### THE TASK:
Find the line with "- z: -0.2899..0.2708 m" in the records below. Copy it and every line after it, up to and including the line with "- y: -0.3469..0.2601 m".

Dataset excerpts

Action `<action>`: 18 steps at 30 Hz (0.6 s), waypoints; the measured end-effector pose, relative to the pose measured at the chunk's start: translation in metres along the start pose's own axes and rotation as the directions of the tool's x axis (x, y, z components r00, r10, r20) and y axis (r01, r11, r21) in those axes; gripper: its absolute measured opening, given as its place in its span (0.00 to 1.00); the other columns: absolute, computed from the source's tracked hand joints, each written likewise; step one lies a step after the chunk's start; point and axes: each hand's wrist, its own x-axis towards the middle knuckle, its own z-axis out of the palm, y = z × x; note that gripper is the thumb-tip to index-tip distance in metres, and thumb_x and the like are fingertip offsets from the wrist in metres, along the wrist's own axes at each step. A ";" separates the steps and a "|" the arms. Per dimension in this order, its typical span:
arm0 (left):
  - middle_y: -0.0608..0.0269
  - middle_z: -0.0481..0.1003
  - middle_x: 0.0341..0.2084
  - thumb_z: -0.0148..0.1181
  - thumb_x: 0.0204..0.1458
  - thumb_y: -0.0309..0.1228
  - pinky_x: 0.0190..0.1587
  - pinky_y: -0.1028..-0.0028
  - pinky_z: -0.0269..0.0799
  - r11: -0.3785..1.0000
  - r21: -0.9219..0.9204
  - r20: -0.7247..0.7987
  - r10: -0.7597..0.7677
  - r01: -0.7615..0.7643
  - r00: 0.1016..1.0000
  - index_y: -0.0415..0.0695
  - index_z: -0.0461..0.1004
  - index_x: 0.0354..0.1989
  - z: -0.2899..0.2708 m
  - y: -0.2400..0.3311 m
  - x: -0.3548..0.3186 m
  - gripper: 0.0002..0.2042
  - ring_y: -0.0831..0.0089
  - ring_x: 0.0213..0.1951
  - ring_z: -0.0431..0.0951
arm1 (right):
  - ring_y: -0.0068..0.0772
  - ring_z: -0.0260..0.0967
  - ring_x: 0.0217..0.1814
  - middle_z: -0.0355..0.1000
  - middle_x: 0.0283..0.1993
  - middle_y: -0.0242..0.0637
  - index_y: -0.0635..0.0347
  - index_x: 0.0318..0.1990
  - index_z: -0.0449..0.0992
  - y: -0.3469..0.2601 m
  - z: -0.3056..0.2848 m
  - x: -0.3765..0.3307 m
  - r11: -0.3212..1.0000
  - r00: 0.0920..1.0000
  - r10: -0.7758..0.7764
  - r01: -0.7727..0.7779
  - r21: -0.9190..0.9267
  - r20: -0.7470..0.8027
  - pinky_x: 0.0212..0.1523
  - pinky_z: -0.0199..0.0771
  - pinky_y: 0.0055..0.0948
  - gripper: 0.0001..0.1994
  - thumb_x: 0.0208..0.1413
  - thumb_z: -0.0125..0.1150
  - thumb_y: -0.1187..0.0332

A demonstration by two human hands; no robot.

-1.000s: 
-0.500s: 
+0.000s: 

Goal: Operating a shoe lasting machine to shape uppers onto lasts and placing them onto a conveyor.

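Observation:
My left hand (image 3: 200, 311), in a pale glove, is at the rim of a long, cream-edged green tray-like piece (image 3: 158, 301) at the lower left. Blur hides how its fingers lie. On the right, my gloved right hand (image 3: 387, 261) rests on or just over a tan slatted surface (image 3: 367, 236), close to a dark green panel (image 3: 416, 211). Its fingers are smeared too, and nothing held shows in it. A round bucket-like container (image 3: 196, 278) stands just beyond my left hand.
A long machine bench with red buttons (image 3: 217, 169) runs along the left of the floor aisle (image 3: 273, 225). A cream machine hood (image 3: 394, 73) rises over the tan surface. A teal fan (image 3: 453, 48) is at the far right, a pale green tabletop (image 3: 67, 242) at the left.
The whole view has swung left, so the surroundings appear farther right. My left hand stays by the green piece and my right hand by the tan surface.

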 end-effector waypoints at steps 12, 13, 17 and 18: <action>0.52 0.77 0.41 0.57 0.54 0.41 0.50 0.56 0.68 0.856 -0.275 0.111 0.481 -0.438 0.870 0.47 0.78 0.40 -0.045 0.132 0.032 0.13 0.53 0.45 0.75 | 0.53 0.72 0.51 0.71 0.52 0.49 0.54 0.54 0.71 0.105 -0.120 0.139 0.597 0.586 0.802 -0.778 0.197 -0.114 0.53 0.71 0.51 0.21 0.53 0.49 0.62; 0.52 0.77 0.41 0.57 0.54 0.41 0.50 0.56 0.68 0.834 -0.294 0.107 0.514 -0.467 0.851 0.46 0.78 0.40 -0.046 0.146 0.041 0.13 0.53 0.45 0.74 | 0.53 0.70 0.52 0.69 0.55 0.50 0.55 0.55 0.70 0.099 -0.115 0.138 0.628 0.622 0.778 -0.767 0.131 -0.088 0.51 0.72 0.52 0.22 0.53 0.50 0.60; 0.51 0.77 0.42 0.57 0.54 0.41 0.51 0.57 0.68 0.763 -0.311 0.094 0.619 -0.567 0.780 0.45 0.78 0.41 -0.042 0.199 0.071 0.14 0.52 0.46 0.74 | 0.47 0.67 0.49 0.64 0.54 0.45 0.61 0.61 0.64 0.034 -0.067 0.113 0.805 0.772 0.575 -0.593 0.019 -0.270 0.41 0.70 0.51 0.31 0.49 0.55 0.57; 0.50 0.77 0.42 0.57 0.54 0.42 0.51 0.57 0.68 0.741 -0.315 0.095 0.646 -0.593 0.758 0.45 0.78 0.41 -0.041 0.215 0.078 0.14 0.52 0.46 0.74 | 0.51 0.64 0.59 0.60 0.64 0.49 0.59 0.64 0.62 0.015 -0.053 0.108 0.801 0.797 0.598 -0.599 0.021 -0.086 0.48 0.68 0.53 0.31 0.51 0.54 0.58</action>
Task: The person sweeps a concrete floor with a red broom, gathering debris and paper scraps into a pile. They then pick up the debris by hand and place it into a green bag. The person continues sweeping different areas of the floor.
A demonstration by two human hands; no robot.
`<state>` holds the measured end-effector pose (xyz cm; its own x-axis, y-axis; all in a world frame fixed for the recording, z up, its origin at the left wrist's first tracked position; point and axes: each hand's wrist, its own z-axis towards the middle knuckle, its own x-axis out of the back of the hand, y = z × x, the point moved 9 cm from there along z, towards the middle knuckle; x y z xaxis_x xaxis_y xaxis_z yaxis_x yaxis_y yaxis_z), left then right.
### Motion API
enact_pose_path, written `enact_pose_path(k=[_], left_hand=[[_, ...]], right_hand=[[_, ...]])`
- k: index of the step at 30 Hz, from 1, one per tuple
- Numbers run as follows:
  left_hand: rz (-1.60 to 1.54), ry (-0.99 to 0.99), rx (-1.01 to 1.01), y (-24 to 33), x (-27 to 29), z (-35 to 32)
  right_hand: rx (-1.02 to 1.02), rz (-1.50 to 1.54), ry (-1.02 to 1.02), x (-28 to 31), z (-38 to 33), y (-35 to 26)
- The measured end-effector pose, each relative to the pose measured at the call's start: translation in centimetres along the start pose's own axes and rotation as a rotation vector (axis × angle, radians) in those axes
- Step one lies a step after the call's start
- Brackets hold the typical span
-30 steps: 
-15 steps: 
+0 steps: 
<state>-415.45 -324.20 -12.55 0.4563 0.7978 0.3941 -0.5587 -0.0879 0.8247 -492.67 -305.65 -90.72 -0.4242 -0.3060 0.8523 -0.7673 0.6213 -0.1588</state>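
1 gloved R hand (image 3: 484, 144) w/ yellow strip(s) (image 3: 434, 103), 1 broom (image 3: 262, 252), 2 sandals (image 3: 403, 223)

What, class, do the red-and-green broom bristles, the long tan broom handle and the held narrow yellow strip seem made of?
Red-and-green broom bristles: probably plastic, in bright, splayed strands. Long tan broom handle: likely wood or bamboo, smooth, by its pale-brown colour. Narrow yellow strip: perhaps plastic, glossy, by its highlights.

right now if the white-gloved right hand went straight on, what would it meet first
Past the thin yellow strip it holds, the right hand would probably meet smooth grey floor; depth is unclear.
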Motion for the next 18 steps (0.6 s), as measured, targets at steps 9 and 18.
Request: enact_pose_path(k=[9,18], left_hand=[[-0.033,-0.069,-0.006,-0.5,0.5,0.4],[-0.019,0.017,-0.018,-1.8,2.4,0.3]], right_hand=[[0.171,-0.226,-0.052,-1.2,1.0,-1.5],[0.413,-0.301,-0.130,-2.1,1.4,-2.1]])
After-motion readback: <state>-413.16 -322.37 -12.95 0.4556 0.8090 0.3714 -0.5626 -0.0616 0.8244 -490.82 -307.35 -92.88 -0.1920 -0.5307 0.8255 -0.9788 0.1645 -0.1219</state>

### RESPONSE:
  - z: -0.2899..0.2708 m
  - y: -0.2400..0.3311 m
  - x: -0.3548..0.3186 m
  - gripper: 0.0002..0.2042
  - ring_y: -0.0831..0.0089
  - ring_x: 0.0213..0.1951
  - ring_z: -0.0431..0.0951
arm1 (right):
  - ring_y: -0.0068..0.0772
  - ring_z: -0.0260..0.0967
  - ring_x: 0.0217..0.1814
  - middle_z: -0.0355..0.1000
  - middle_x: 0.0283..0.1993
  - middle_y: -0.0242..0.0637
  - index_y: -0.0635..0.0347
  - index_x: 0.0318..0.1990
  - index_z: -0.0449..0.0992
  - y: -0.3469..0.2601 m

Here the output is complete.